И поразительным было то, что эта комическая новость, которая должна была бы вызвать улыбку или вздох облегчения, подействовала на Антипова странно: вдруг он содрогнулся от жалости и стиснул ее так сильно, точно хотел защитить.
Он стал ее успокаивать: не огорчайся, ну что ж, ничего страшного, такие люди не пропадают, его устроят на хорошее место. Она горестно качала головой: нет, хорошего места не будет. Ничего не обещают. Один человек на него чрезвычайно взъелся по одному поводу. Но такой-то не виноват. Тот человек вымещает на нем свои неприятности. А такой-то страдает оттого, что он порядочный: не может кому нужно сказать, что тот действует несправедливо, а он к тому делу непричастен.
«У меня к тебе просьба, — голос ее дрожал, — ты знаком с Квашниным? Поговори с ним насчет института. Там есть место завсектором. Такой-то давно хотел заняться научной работой. Его бы это устроило». Теперь было ясно, что беда нешуточная: после этакой вышки мечтать о месте завсектором! Антипов горячо кивал, обещал, уверял, что все будет сделано, Квашнин — старый приятель и, конечно, поможет. «Ты пойми, милый, — говорила она, — мне его безумно жаль. Он такой неприспособленный в этих делах. Не умеет бороться, не умеет себя защищать. Его ответ: лягу в больницу! Ну и ложись. Кого этим напугаешь?»
Антипов понимал, успокаивал, верил всем сердцем: все будет хорошо, Толя поможет. Она поцеловала его полураскрытыми губами долгим поцелуем. Он думал: «Она хорошая.
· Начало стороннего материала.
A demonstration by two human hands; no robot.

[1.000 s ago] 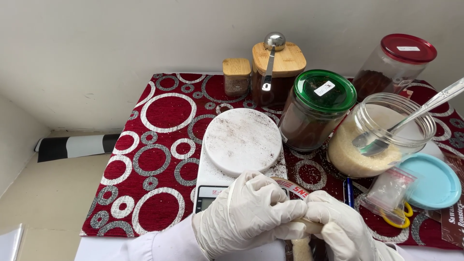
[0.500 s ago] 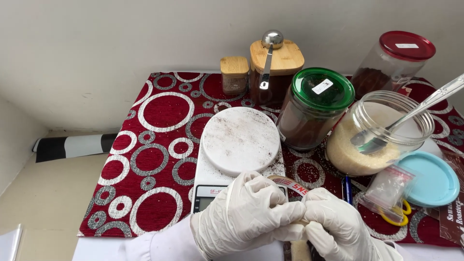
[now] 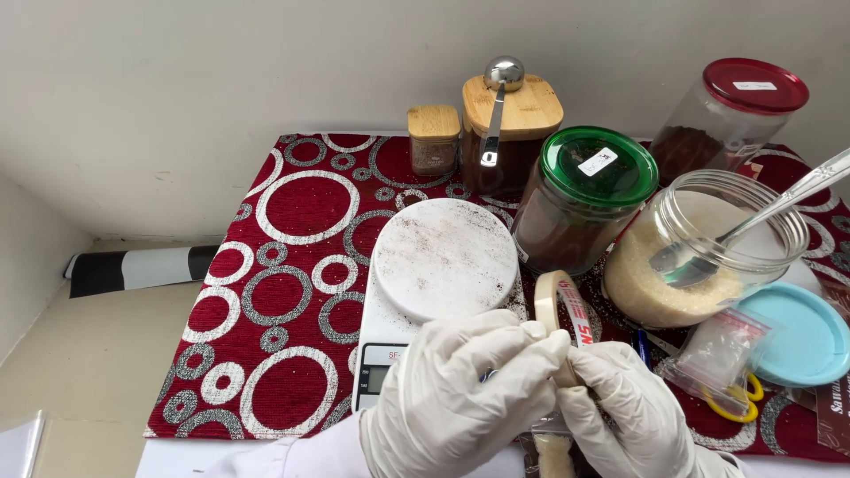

Ведь не любит такого-то, а как жалеет его и как хочет помочь!»
Две девочки проснулись и сидели тихие, молчаливые, завороженно глядя на Ирину и Антипова и прислушиваясь к разговору.
Она шептала: не может простить себе, что поссорилась и была груба с ним как раз в дни, когда против него все затевалось, но она не знала. Он скрывал до последней минуты. Кто-то ему наплел, будто ее и Евстропова видели в ресторане и у них роман, и он стал просить ее вернуться немедленно, стал требовать ультимативно, что на него не похоже, и она по телефону устроила ему ужасный разнос. Он потом извинялся. Говорил, что свистопляска на работе выбила из колеи, сдали нервы и что он сам себе отвратителен. «А может, у тебя правда роман с Евстроповым?» — спросил Антипов. «Ну что ты! Зачем я ему нужна? Я для него старуха». Антипов засмеялся. Девочки смотрели на Ирину не отрываясь. Просто пожирали ее глазами. На Антипова они не обращали внимания.
«Что будем делать? — спросил Антипов. — Ночевать на вокзале?» — «Зачем? Поедем ко мне…»
Такой-то в больнице, а дочку она отправила к матери. Взяли такси, приехали в начале второго. В громадной пустой квартире, где было много дорогого, тяжелого, в позолоте, в ковриках и коврах, но мало книг, мало уютного бумажного хлама, к которому Антипов привык, он внезапно почувствовал свою неприкаянность. Вдруг подумал: если позвонить домой? Таня еще не легла. Она любит возиться на кухне и в ванной за полночь. Часто были стычки из-за этого. Можно услышать ее испуганный голос: «Да, да?» Ирина обрызгивала спальню чем-то душистым из пульверизатора. Распахнула халат и побрызгала на себя. Антипов так вожделел этого часа, но сейчас почему-то не испытывал энтузиазма. Долго лежали и разговаривали. Она рассказывала о своих соображениях по поводу Натали и Геккерна. Потом погасила свет и, засмеявшись в темноте, сказала: «Я вижу, я интересовала вас только как жена такого-то!»